The Indexable Web is more than 11.5 billion pages, 2005
K.Bharat and A.Broder, A technique for measuring the relative size and overlap of public web search engines [WWW1998]
S.Lawrence and C.L. Giles, Accessibility of information on the web [Nature 400:107-109, 1999]
And more recently:
Estimating corpus size via queries
Its really a great post.Thanks very much for sharing such an important information with us
Thats a really interesting post. I cant think of too many sites I’ve seen use the word melanochalcographer =D
Thank you very much. I appreciate your commenting on this topic, especially considering your research in the area. The approach of using rare words is too simple a method for determining something such as the size of search indexes. I’ve seen the papers that you mention, and I believe that Tom Costello even referred to a couple of them in his post at Cuil.
They are worth looking at for anyone who might want to learn more about how difficult it might be to estimate the size of a search engine’s index.
The Indexable Web is More than 11.5 billion pages (pdf), by A. Gulli and A. Signorini
A technique for measuring the relative size and overlap of public Web search engines
Accessibility of information on the web (pdf)
Andrew Thomkins had a copy of “Estimating corpus size via queries” on his site, but the link appears to be broken. He did discuss the topic in a presentation, which is available here: Estimating corpus size via queries.
This one was interesting as well:
Efficient Search Engine Measurements (pdf)
You’re welcome. If you find this post interesting, I suggest you dig into the papers that Antonio mentioned in his comment. I provided links to them in my comment, which is right above this one. He’s a co-author of the paper at the first link.
Thanks. The compendium of lost words, where I found these words, and which I linked to in the post has some pretty interesting terms. Interestingly, one of the criteria that was used to consider a word as a “lost word” on that site was:
It looks as though some of these “lost words” are becoming found again.
There seem to be more spam and mfa sites in Google’s search results than the other search engines. It would seem the emperor can be more forgiving than Darth Vader after all.
Very good point. If you visit many of the pages that are listed for these rare words, there are many empty search results pages otherwise filled with ads, as well as spam pages. There are also very few pages where people are actually writing about these words, or using them as actual parts of sentences.

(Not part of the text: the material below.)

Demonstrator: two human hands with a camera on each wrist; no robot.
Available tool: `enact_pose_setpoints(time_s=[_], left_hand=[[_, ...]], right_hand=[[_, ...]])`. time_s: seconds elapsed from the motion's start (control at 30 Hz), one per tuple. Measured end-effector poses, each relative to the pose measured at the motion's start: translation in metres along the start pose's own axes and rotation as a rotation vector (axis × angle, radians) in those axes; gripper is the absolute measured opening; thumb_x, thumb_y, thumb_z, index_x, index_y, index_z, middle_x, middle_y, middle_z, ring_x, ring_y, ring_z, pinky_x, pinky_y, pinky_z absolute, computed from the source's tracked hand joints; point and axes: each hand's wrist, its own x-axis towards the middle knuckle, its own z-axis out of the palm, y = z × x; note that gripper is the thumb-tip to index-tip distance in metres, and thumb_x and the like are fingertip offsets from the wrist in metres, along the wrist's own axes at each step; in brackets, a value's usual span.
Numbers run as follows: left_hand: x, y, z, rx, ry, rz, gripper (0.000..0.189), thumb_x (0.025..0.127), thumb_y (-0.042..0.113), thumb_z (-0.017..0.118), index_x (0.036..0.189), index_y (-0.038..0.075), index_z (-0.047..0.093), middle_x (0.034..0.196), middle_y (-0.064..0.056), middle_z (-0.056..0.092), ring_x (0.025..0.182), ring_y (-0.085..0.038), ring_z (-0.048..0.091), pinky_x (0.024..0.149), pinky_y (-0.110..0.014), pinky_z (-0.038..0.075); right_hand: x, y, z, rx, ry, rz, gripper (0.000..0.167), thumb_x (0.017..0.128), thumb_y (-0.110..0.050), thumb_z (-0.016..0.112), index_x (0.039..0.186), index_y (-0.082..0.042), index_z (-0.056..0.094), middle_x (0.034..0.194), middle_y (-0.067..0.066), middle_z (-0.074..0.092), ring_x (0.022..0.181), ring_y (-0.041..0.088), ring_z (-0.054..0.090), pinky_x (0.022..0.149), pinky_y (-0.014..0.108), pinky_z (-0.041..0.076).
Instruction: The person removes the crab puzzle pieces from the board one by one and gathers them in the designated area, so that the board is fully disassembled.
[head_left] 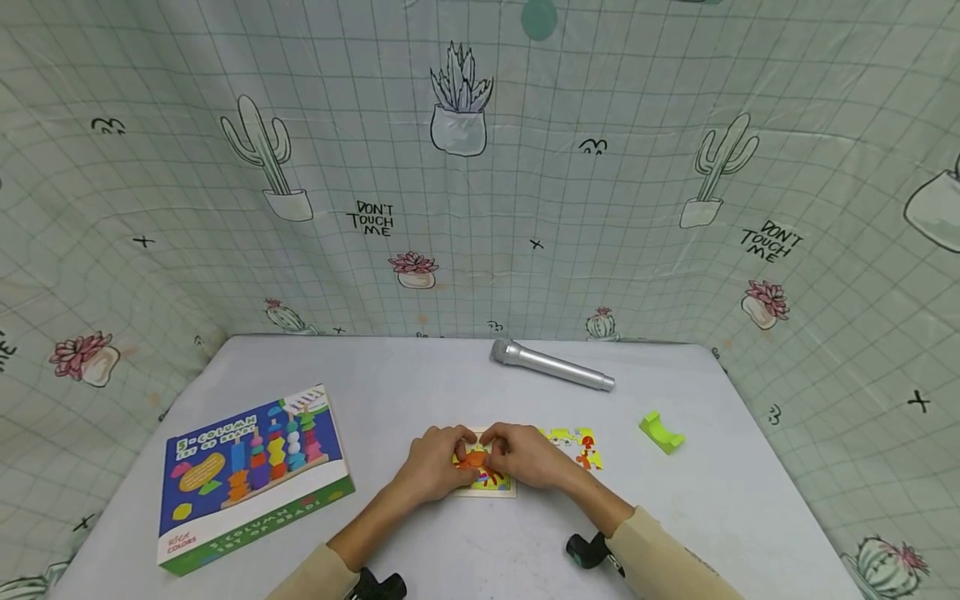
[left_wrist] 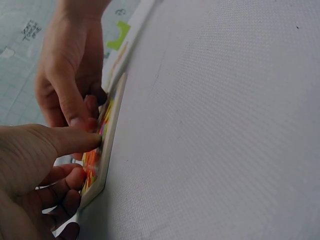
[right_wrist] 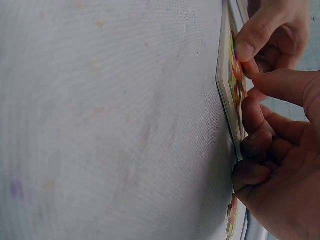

It is very much possible that there is some filtering of search results going on at some of the search engines I’ve included, which makes their numbers lower than at other search engines.
Thanks for this post, Actually there is useful SEO trick I got from this. I do experiment on my site in the content of the site put some rare word. Which give me good PR just after first update of the google PR. No other search engine do more importance to rare words as google.
The PageRank of a page shouldn’t rely upon the content of that page, regardless of whether you are using rare words or not. Would Google give a page a higher query independent ranking (not pagerank, but maybe something else), if that page had one or more words on it that appeared very infrequently on the Web? I don’t know, but it’s something to think about.
That was an interesting post, but I was also intrigued by humza’s comment as well as your reply, Bill. Makes me feel to do some research on how Google actually sees such uncommon words.
Thank you. I enjoy spending time trying out lots of searches, and observing, and seeing if things I don’t expect start happening. It can be pretty rewarding.